* YOUR TASK:
Transcribe every entry exactly, leaving out any pictures.

━━━━━━━━

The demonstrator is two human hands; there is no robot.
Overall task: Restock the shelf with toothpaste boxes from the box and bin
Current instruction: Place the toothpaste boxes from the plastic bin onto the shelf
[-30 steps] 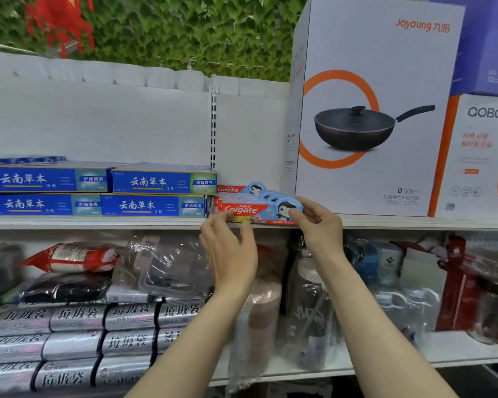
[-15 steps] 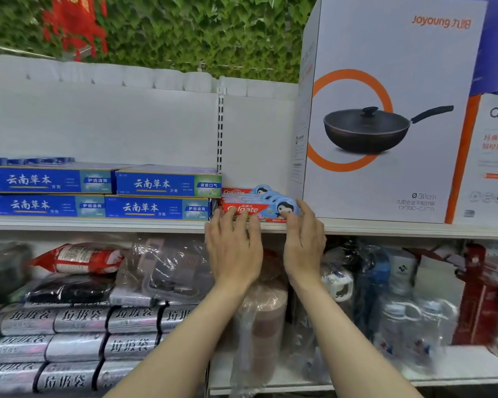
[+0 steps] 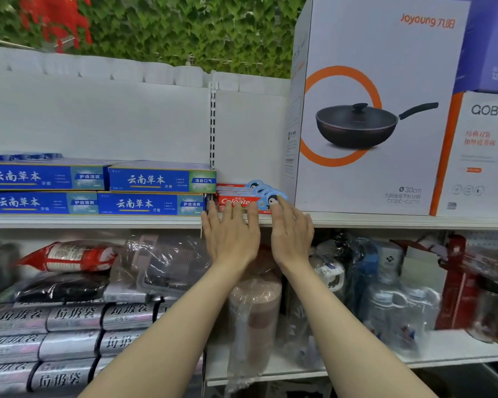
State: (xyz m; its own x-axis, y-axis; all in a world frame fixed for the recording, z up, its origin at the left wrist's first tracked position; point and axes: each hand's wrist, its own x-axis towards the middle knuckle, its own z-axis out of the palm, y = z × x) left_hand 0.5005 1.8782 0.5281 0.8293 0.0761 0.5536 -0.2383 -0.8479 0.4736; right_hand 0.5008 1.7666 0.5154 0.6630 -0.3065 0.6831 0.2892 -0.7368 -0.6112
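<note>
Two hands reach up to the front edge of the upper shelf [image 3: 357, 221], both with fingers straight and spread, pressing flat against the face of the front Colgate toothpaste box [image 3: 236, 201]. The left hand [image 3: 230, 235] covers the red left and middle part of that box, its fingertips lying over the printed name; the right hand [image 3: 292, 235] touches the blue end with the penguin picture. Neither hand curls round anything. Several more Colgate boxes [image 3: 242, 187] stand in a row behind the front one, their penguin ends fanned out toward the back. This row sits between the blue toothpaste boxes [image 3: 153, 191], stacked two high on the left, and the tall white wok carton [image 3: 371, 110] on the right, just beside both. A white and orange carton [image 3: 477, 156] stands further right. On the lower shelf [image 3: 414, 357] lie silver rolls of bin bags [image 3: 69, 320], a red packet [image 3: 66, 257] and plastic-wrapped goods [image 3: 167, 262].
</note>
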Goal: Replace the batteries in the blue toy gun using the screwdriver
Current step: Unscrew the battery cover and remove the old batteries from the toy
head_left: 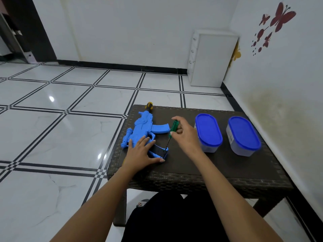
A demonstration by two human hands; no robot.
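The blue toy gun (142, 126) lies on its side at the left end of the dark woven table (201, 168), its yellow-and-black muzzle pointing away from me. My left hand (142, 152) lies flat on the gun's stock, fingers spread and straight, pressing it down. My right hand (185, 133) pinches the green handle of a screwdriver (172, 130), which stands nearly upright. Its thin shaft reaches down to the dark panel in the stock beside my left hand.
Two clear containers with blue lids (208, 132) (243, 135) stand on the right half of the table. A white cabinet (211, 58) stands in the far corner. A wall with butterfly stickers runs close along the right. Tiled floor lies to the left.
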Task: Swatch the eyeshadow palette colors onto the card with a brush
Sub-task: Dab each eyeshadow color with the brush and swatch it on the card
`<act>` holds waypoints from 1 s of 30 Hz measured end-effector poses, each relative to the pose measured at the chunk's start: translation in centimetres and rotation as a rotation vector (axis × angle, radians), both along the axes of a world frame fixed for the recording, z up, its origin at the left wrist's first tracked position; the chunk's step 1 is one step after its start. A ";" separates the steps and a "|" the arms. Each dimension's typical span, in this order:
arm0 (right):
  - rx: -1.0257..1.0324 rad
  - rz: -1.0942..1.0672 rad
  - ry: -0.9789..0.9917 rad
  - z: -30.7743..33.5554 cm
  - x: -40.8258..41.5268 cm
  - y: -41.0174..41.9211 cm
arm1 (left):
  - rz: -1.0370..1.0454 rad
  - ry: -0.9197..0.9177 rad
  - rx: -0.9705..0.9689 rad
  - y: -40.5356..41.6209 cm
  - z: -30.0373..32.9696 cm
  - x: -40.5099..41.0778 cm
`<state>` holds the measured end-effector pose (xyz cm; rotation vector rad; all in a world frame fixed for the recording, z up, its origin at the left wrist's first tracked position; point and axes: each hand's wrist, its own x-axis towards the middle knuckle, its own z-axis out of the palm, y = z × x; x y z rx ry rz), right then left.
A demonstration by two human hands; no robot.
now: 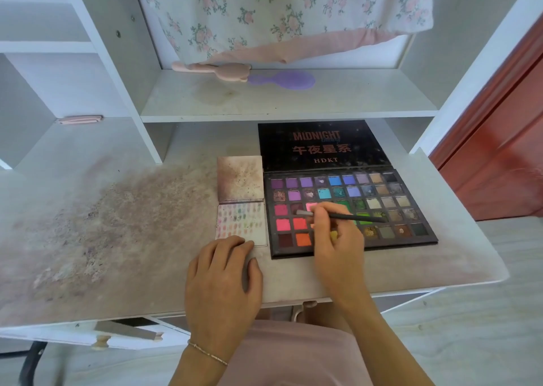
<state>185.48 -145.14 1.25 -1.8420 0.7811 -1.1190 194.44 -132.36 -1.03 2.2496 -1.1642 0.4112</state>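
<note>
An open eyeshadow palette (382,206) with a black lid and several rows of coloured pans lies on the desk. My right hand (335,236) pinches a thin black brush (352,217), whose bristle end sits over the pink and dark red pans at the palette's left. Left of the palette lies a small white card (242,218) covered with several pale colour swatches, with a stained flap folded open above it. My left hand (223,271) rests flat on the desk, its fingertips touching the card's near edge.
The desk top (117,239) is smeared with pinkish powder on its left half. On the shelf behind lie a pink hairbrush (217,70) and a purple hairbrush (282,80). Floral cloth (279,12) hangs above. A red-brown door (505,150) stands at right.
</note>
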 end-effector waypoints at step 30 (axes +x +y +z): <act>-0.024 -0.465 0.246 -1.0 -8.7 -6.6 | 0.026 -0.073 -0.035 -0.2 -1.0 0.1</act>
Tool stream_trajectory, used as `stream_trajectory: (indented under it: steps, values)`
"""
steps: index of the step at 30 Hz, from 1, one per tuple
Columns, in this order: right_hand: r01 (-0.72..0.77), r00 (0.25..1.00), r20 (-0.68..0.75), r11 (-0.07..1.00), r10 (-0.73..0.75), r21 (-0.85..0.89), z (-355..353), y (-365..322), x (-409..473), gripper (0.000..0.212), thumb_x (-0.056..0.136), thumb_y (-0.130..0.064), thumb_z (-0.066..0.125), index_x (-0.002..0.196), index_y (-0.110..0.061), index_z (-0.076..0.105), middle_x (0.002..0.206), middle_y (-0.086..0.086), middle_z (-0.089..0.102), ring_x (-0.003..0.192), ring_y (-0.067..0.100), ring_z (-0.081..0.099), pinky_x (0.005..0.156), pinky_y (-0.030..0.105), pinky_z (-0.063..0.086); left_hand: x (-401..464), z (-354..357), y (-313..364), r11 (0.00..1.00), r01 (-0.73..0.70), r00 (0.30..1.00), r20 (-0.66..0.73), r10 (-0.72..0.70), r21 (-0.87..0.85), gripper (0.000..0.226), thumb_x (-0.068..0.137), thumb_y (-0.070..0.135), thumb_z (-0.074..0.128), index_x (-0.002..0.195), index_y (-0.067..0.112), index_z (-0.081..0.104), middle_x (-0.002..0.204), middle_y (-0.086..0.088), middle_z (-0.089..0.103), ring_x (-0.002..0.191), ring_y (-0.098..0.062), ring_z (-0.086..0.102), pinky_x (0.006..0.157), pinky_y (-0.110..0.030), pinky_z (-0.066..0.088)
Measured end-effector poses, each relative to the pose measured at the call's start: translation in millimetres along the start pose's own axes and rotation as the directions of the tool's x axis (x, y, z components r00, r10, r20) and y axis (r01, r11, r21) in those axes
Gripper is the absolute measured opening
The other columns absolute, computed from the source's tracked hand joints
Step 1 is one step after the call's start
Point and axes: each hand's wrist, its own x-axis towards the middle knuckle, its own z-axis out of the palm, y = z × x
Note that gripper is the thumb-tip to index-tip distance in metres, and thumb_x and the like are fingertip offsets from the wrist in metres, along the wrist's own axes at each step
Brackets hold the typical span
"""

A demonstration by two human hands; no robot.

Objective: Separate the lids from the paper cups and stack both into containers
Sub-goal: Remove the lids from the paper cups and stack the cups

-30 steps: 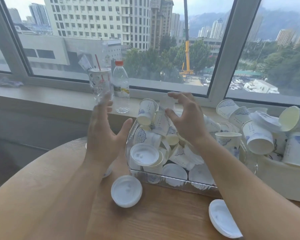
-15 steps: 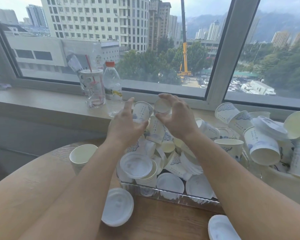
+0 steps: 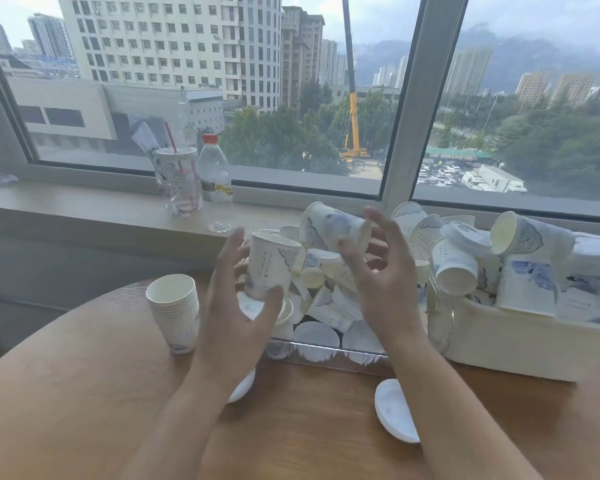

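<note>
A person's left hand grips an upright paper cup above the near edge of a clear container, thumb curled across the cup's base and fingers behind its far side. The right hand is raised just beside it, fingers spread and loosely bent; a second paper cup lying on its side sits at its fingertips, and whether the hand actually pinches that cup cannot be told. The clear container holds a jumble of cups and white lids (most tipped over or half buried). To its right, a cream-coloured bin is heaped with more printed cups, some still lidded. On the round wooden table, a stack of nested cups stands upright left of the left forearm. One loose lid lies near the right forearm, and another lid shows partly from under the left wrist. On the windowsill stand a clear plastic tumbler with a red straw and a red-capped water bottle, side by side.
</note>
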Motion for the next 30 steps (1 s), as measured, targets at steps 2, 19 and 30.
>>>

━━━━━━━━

* RESPONSE TO THIS EXERCISE:
The demonstrator is two human hands; there is no robot.
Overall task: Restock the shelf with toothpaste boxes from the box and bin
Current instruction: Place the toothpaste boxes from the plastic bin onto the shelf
[-30 steps] 
[-15 steps] 
[+0 steps] 
State: (xyz m; its own x-axis, y-axis; all in a world frame fixed for the recording, z up, its origin at the left wrist's first tracked position; point and axes: each hand's wrist, its own x-axis towards the middle knuckle, its own z-axis out of the palm, y = z × x) left_hand 0.5005 1.8782 0.5281 0.8293 0.0761 0.5536 -0.2383 -0.8479 0.4736; right_hand 0.5008 1.7666 0.5154 0.6630 -0.3065 0.6831 0.2892 -0.7368 -0.6112
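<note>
Two hands reach up to the front edge of the upper shelf [image 3: 357, 221], both with fingers straight and spread, pressing flat against the face of the front Colgate toothpaste box [image 3: 236, 201]. The left hand [image 3: 230, 235] covers the red left and middle part of that box, its fingertips lying over the printed name; the right hand [image 3: 292, 235] touches the blue end with the penguin picture. Neither hand curls round anything. Several more Colgate boxes [image 3: 242, 187] stand in a row behind the front one, their penguin ends fanned out toward the back. This row sits between the blue toothpaste boxes [image 3: 153, 191], stacked two high on the left, and the tall white wok carton [image 3: 371, 110] on the right, just beside both. A white and orange carton [image 3: 477, 156] stands further right. On the lower shelf [image 3: 414, 357] lie silver rolls of bin bags [image 3: 69, 320], a red packet [image 3: 66, 257] and plastic-wrapped goods [image 3: 167, 262].
</note>
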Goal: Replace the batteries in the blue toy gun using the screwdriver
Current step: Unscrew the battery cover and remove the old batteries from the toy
head_left: 
A demonstration by two human hands; no robot.
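The blue toy gun (142, 126) lies on its side at the left end of the dark woven table (201, 168), its yellow-and-black muzzle pointing away from me. My left hand (142, 152) lies flat on the gun's stock, fingers spread and straight, pressing it down. My right hand (185, 133) pinches the green handle of a screwdriver (172, 130), which stands nearly upright. Its thin shaft reaches down to the dark panel in the stock beside my left hand.
Two clear containers with blue lids (208, 132) (243, 135) stand on the right half of the table. A white cabinet (211, 58) stands in the far corner. A wall with butterfly stickers runs close along the right. Tiled floor lies to the left.
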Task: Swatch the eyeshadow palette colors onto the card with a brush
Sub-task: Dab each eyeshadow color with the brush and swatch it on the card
`<act>` holds waypoints from 1 s of 30 Hz measured end-effector poses, each relative to the pose measured at the chunk's start: translation in centimetres and rotation as a rotation vector (axis × angle, radians), both along the axes of a world frame fixed for the recording, z up, its origin at the left wrist's first tracked position; the chunk's step 1 is one step after its start. A ";" separates the steps and a "|" the arms. Each dimension's typical span, in this order:
arm0 (right):
  - rx: -1.0257..1.0324 rad
  - rz: -1.0942..1.0672 rad
  - ry: -0.9789..0.9917 rad
  - z: -30.7743..33.5554 cm
  - x: -40.8258..41.5268 cm
  - y: -41.0174..41.9211 cm
arm1 (left):
  - rz: -1.0370..1.0454 rad
  - ry: -0.9197..0.9177 rad
  - rx: -0.9705..0.9689 rad
  - y: -40.5356..41.6209 cm
  - z: -30.0373..32.9696 cm
  - x: -40.5099..41.0778 cm
`<state>` holds the measured end-effector pose (xyz cm; rotation vector rad; all in a world frame fixed for the recording, z up, its origin at the left wrist's first tracked position; point and axes: each hand's wrist, its own x-axis towards the middle knuckle, its own z-axis out of the palm, y = z × x; x y z rx ry rz), right then left.
A demonstration by two human hands; no robot.
now: 
<state>185.48 -145.14 1.25 -1.8420 0.7811 -1.1190 194.44 -132.36 -1.03 2.2496 -1.1642 0.4112</state>
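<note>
An open eyeshadow palette (382,206) with a black lid and several rows of coloured pans lies on the desk. My right hand (335,236) pinches a thin black brush (352,217), whose bristle end sits over the pink and dark red pans at the palette's left. Left of the palette lies a small white card (242,218) covered with several pale colour swatches, with a stained flap folded open above it. My left hand (223,271) rests flat on the desk, its fingertips touching the card's near edge.
The desk top (117,239) is smeared with pinkish powder on its left half. On the shelf behind lie a pink hairbrush (217,70) and a purple hairbrush (282,80). Floral cloth (279,12) hangs above. A red-brown door (505,150) stands at right.
</note>
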 end-effector waypoints at step 30 (axes +x +y +z): <act>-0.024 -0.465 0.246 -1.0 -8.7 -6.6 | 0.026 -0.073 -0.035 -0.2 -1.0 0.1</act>
Tool stream_trajectory, used as `stream_trajectory: (indented under it: steps, values)`
"""
steps: index of the step at 30 Hz, from 1, one per tuple
Columns, in this order: right_hand: r01 (-0.72..0.77), r00 (0.25..1.00), r20 (-0.68..0.75), r11 (-0.07..1.00), r10 (-0.73..0.75), r21 (-0.85..0.89), z (-355..353), y (-365..322), x (-409..473), gripper (0.000..0.212), thumb_x (-0.056..0.136), thumb_y (-0.130..0.064), thumb_z (-0.066..0.125), index_x (-0.002..0.196), index_y (-0.110..0.061), index_z (-0.076..0.105), middle_x (0.002..0.206), middle_y (-0.086..0.086), middle_z (-0.089..0.102), ring_x (-0.003..0.192), ring_y (-0.067..0.100), ring_z (-0.081..0.099), pinky_x (0.005..0.156), pinky_y (-0.030..0.105), pinky_z (-0.063..0.086); left_hand: x (-401..464), z (-354..357), y (-313..364), r11 (0.00..1.00), r01 (-0.73..0.70), r00 (0.30..1.00), r20 (-0.66..0.73), r10 (-0.72..0.70), r21 (-0.87..0.85), gripper (0.000..0.226), thumb_x (-0.068..0.137), thumb_y (-0.070..0.135), thumb_z (-0.074..0.128), index_x (-0.002..0.195), index_y (-0.067..0.112), index_z (-0.081..0.104), middle_x (-0.002..0.204), middle_y (-0.086..0.088), middle_z (-0.089..0.103), ring_x (-0.002..0.191), ring_y (-0.098..0.062), ring_z (-0.086..0.102), pinky_x (0.006..0.157), pinky_y (-0.110..0.030), pinky_z (-0.066..0.088)
Measured end-effector poses, each relative to the pose measured at the call's start: translation in millimetres along the start pose's own axes and rotation as the directions of the tool's x axis (x, y, z components r00, r10, r20) and y axis (r01, r11, r21) in those axes
Gripper is the absolute measured opening
The other columns absolute, computed from the source's tracked hand joints
Step 1 is one step after the call's start
Point and axes: each hand's wrist, its own x-axis towards the middle knuckle, its own z-axis out of the palm, y = z × x
Note that gripper is the thumb-tip to index-tip distance in metres, and thumb_x and the like are fingertip offsets from the wrist in metres, along the wrist's own axes at each step
Brackets hold the typical span
"""

A demonstration by two human hands; no robot.

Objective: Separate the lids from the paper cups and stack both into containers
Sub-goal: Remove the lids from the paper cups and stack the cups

-30 steps: 
-15 steps: 
+0 steps: 

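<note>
A person's left hand grips an upright paper cup above the near edge of a clear container, thumb curled across the cup's base and fingers behind its far side. The right hand is raised just beside it, fingers spread and loosely bent; a second paper cup lying on its side sits at its fingertips, and whether the hand actually pinches that cup cannot be told. The clear container holds a jumble of cups and white lids (most tipped over or half buried). To its right, a cream-coloured bin is heaped with more printed cups, some still lidded. On the round wooden table, a stack of nested cups stands upright left of the left forearm. One loose lid lies near the right forearm, and another lid shows partly from under the left wrist. On the windowsill stand a clear plastic tumbler with a red straw and a red-capped water bottle, side by side.
</note>
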Motion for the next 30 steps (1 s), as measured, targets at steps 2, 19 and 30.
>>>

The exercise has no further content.